What if I told you there’s a fantasy series that rivals Conan the Barbarian? A fantasy world with a bigger setting and mythology that is grander and more captivating? You’d call me crazy, because surely if there was such a thing you would have seen movies based on that universe by now!
I’m here to say, after reading the first volume, we might just have our next hugely popular film series available to read today. And it was published in the 1980s!
The Michael Moorcock Library Vol. 1: Elric of Melnibone (Titan Comics)
This first volume is 176 pages of fantasy of the highest order, with dragons, pirates and magic swords coming together into an incredibly epic and robust world. Based on Michael Moorcock’s novels, this book opens with its hero, Elric, Lord of Melniboné — who was born an albino. Due to his royal blood in a long line of incest he’s been reduced to taking potions and elixirs to keep his energy up. His evil cousin Yyrkoon is aware of this weakness and wishes to control the throne so that he may rule Emerald Isle. Elric commands dark magics but has chosen not to use them. Yyrkoon doesn’t mind using powers of his own which ends up costing Elric a great deal.
Some amazing panels and layouts in here!
While the material is very much Lord of the Rings there are still some more adult themes within. There’s some brief nudity for instance and some of the concepts are philosophical in nature and might go right over younger fans’ heads. Ultimately though this is a great adventure that sees Elric do things that challenge the imagination and take you to a truly wonderful place.
Sweet plateform man!
This series was adapted and scripted by Roy Thomas and some might say he stuck a bit too much of the novelization into the book. The narrative and dialogue tends to run rather long, which makes one want to skip ahead to get back to the great artwork. Each page is rife with detail, but there also lots and lots of words to read, which is a shame at times because the art is so fantastic. I haven’t read the novels myself, so maybe extremely verbose dialogue is part of the book’s charm, but here it tends to get in the way of the art. That said, the story is easy to follow and at times has a storybook quality that’s enjoyable.

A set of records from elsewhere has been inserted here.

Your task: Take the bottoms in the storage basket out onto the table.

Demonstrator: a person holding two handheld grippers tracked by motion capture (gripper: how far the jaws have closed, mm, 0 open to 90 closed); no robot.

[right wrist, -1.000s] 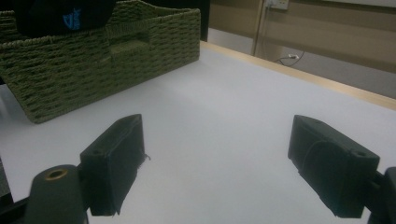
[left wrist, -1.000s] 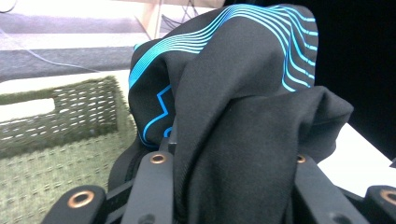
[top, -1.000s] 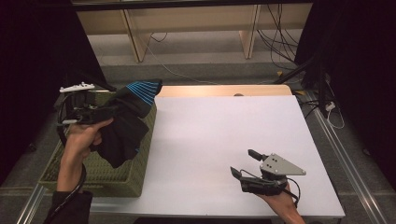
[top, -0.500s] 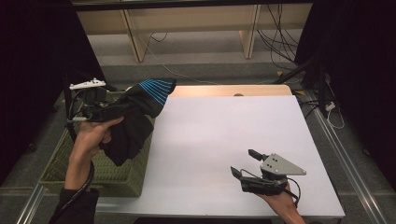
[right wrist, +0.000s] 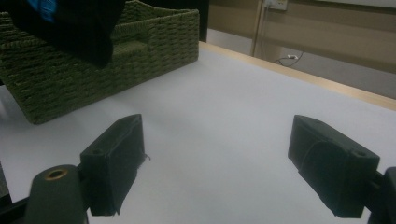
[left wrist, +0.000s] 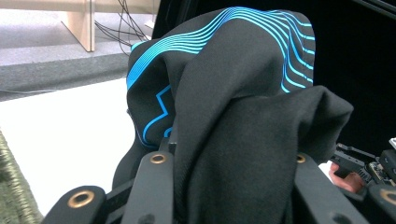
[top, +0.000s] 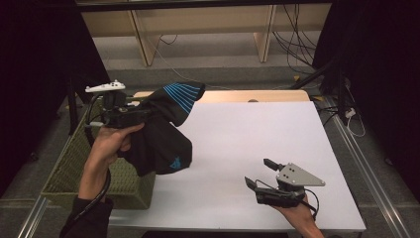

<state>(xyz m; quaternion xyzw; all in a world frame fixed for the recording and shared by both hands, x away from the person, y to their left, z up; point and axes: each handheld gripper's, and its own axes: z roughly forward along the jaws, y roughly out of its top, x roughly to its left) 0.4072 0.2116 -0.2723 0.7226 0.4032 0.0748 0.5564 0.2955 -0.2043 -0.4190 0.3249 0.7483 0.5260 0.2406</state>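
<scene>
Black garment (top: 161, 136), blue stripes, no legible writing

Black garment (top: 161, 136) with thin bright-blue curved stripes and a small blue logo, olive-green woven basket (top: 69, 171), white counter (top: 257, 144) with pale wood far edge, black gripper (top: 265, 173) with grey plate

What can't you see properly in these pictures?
- Left tool: in the left gripper view the black cloth drapes over its jaw tips.
- Basket: in the high view the hanging cloth and forearm hide its inside.
- Cloth's small blue logo: too small to read.
- Right tool: in the right gripper view the bottom edge cuts off its body.
</scene>
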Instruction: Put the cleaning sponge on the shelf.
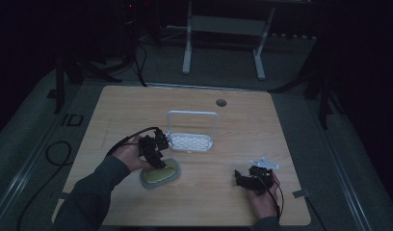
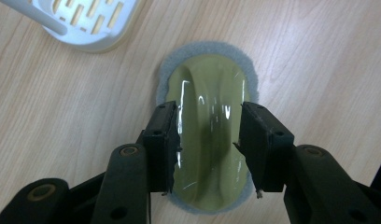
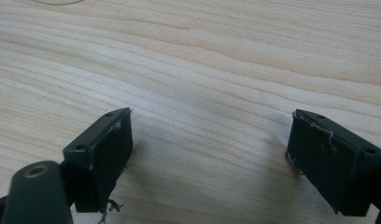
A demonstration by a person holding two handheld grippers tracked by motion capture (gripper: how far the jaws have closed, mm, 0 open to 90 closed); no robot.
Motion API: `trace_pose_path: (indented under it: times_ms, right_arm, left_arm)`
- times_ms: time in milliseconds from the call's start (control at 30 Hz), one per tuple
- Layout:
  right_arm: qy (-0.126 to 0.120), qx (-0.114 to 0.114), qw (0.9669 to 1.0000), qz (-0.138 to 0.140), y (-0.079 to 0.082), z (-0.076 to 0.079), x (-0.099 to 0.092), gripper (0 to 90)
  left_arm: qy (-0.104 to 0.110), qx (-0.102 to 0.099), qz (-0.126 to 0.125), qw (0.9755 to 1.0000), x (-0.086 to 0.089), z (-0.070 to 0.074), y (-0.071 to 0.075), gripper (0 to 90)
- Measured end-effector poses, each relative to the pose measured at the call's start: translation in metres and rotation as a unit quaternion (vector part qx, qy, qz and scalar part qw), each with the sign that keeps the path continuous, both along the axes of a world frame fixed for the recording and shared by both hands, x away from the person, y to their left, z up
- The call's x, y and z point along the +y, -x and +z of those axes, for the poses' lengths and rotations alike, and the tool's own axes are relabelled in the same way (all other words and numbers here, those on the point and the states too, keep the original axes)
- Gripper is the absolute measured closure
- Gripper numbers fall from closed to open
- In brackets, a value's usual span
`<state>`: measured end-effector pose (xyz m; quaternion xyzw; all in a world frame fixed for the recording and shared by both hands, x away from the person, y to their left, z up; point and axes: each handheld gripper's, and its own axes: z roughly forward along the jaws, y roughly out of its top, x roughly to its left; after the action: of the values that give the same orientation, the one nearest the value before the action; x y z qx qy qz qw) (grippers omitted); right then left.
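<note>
Straddling the green scrubber (image 2: 209, 135) with my left gripper (image 2: 209, 144), I am looking straight down its two black jaws at an oval pad with a grey felt rim and a glossy ridge running along its length. In the left gripper view that ridge is running away from me, between the jaws, so the pad's long axis is lying in line with the gripper. The jaws are standing wide on either flank; whether their pads are pressing the sides or just clearing them I cannot tell. In the high view the scrubber (image 1: 160, 175) is lying flat on the wooden table (image 1: 233, 125), near the front edge on the left, its long axis slanting up toward the right, with the white slotted rack (image 1: 191, 141) standing just behind it. My right gripper (image 3: 209, 158) is resting over bare wood well apart to the right (image 1: 252, 180), its jaws spread wide and gripping nothing.
</note>
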<state>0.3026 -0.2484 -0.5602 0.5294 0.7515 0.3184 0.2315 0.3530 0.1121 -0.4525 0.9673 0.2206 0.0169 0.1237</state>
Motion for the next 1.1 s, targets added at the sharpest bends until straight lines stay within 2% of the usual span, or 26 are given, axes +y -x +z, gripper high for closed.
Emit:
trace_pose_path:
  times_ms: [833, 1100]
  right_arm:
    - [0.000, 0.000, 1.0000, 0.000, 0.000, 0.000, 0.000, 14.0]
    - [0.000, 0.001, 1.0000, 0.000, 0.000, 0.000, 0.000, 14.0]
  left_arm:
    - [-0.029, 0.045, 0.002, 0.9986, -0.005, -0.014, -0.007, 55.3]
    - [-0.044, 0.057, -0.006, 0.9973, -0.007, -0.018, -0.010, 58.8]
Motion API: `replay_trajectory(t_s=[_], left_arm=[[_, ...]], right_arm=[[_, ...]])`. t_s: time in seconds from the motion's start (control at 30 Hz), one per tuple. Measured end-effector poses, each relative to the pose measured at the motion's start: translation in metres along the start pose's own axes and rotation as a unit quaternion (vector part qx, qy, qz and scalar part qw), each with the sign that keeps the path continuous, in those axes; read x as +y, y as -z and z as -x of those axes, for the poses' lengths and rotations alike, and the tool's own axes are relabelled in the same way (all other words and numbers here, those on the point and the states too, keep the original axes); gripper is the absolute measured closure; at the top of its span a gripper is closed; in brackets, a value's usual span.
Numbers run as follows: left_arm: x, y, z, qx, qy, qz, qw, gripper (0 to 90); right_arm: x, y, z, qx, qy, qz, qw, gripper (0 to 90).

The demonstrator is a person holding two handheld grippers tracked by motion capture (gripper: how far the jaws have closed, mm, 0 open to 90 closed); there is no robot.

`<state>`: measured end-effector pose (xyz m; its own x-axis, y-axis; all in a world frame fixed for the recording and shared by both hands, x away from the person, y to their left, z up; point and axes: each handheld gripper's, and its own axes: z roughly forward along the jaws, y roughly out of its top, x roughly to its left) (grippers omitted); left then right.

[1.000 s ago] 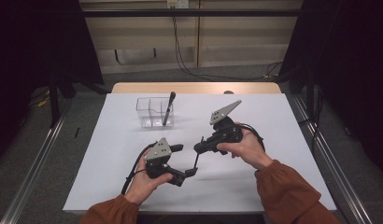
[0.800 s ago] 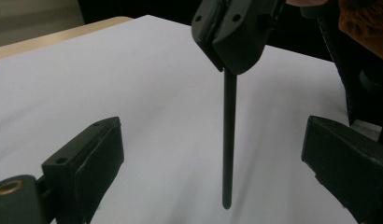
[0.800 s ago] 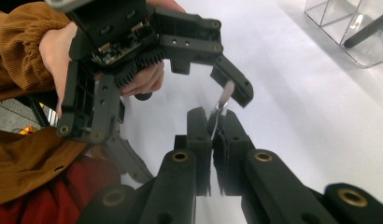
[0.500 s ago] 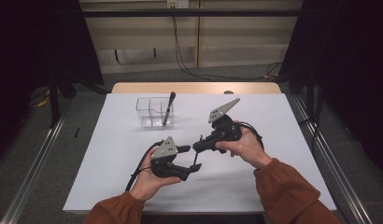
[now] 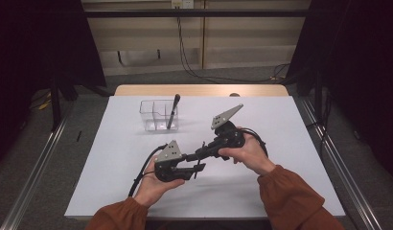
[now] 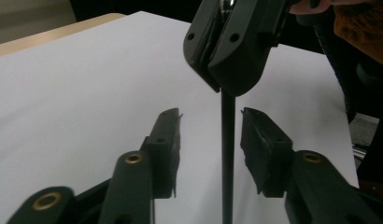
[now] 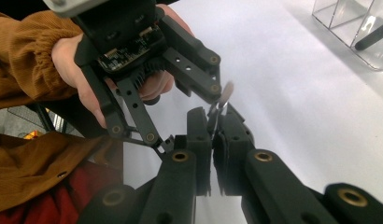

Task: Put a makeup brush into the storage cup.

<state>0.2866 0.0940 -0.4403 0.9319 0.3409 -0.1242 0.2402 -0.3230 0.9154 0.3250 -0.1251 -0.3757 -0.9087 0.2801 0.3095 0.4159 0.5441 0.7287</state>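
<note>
A thin black pen (image 6: 228, 154) with a silver end (image 7: 224, 95) hangs upright just above the white table (image 5: 281, 124). My right gripper (image 7: 213, 116) is shut on its upper part, coming in from the right in the high view (image 5: 199, 152). My left gripper (image 6: 210, 116) stands open with the pen's shaft between its jaws, nearer the right jaw and touching neither. In the high view the left gripper (image 5: 197, 167) sits just below and left of the right one.
A clear compartment box (image 5: 154, 115) stands at the back left of the table with another black pen (image 5: 173, 110) leaning in it; its corner shows in the right gripper view (image 7: 353, 28). The table's edges drop to metal rails on both sides.
My left gripper has shifted right toward the right gripper, so its open jaws now stand on either side of the held pen. The right gripper has barely moved.
</note>
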Motion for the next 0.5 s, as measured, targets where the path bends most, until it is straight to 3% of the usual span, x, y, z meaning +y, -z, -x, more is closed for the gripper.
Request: replay_trajectory(t_s=[0.13, 0.5], left_arm=[[-0.0001, -0.0002, -0.0005, -0.001, -0.006, -0.006, 1.0000, 68.2], [0.0007, 0.0008, -0.0006, -0.015, 0.012, -0.008, 0.9998, 81.1]], right_arm=[[-0.0019, -0.0014, 0.0003, 0.001, -0.002, 0.002, 1.0000, 86.0], [-0.0049, -0.0014, 0.0013, 0.007, -0.004, 0.011, 0.9999, 86.0]])
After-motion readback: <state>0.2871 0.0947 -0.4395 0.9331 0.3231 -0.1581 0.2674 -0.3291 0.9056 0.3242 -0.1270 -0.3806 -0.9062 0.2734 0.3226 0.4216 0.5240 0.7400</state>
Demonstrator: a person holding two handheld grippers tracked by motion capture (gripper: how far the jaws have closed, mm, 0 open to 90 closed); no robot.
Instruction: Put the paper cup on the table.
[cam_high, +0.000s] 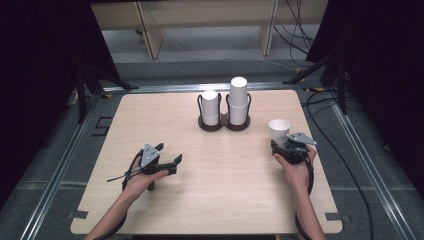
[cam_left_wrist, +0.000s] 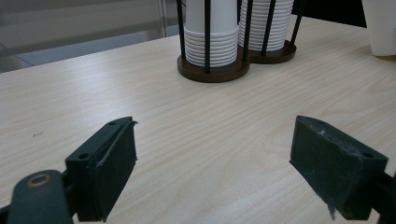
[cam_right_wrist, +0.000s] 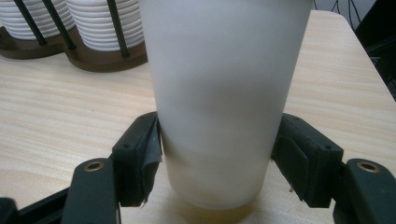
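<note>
We hold the left gripper (cam_high: 172, 162) released, jaws wide apart over bare table (cam_high: 225, 175), well left of the cup rack (cam_high: 223, 124). Right of that rack stands the paper cup (cam_high: 279, 130) — our right gripper (cam_high: 282, 146) flanks it, jaws barely touching its sides.

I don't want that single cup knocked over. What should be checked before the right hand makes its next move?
1. Paper cup upright on the table: ok.
2. Cup between the right gripper jaws: ok.
3. Pads clear of the cup wall: cannot tell; they sit right against it.
4. Cup apart from the cup holder: ok.
5. Left gripper open, holding nothing: ok.
6. Left gripper away from the cup: ok.
</note>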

The story arc of this first volume feels very self contained and you’re definitely getting one large story when purchasing this. There are more volumes to come, but this is a fantastic heroes journey as by the series’ end Elric proves himself physically and mentally. Throughout he must tap into magics, the help of gods and even leave our plane of existence. In some respects this series feels like Neil Gaiman’s Sandman series as the adventure takes you many places and challenges the hero in a variety of ways.
The artwork by Michael T. Gilbert to open the series is some of the best art I’ve seen ever. It has so many impressive flourishes, from interesting borders on panels to impossible architecture. Characters chew up the scenery and it goes a long way in capturing a vividly different and magical world. At times the landscapes and architecture feels like it came from a science fiction series as it’s so alien and impossible. The design of the pages are quite fascinating as well and tend to imbue a sense of atmosphere and mood.
Hmmm similar to an Ent from Lord of the Rings?
P. Craig Russell and Michael T. Davis are also artists in this volume and they aren’t any less atmospheric as Gilbert. The art does take a more traditional comic book feel with less accoutrements around panels and less risky page layouts, but the story doesn’t suffer because of it. This might actually be good for the narrative as the hero’s journey kicks in much more in the later portions of the book. The focus should be on Elric and less so on the landscapes and world around him, but it’s a change that does affect how the story is consumed.
Making some magic.
Is It Good?
A fantastical magical world awaits you if you give this incredible collection a chance. It has everything you’d want from a fantasy right down to the vivid world and heroes journey.